Task brief: For this exercise, report every line of the material that includes "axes".

⁂

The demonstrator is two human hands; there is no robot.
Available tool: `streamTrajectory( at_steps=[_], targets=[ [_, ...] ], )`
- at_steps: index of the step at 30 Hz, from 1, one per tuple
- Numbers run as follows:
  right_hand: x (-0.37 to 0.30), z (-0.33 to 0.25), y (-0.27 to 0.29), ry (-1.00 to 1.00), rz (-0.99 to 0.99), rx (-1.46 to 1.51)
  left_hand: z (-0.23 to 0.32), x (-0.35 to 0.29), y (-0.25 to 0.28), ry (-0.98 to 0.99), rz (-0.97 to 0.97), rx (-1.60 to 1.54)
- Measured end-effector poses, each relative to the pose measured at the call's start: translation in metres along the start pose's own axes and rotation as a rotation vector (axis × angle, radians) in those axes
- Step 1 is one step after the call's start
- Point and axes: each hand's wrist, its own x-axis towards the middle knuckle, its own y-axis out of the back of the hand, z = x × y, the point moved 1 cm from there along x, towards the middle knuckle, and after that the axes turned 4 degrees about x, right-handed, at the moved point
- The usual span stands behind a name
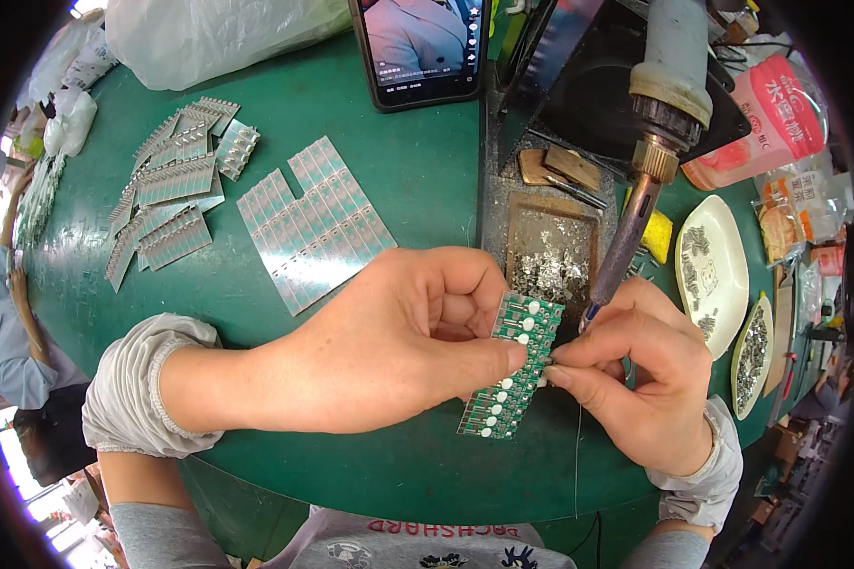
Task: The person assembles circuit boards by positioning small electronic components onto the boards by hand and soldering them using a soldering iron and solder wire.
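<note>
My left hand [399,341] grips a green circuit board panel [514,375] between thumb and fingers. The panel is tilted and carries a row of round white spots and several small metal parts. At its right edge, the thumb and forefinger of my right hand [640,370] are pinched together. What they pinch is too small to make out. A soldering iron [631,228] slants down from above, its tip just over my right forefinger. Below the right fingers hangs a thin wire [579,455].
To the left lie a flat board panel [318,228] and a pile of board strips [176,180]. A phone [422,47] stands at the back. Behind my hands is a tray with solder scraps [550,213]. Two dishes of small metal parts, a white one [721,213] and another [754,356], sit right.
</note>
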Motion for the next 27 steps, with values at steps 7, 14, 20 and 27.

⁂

Answer space:
- Measured end-effector poses, each relative to the pose measured at the call's start: translation in metres along the start pose's own axes and rotation as a rotation vector (axis × angle, radians) in those axes
- Point and axes: each hand's wrist, its own x-axis towards the middle knuckle, its own y-axis out of the back of the hand, z = x × y, the point moved 1 cm from there along x, towards the middle knuckle, and after that the axes turned 4 degrees about x, right-handed, at the moved point

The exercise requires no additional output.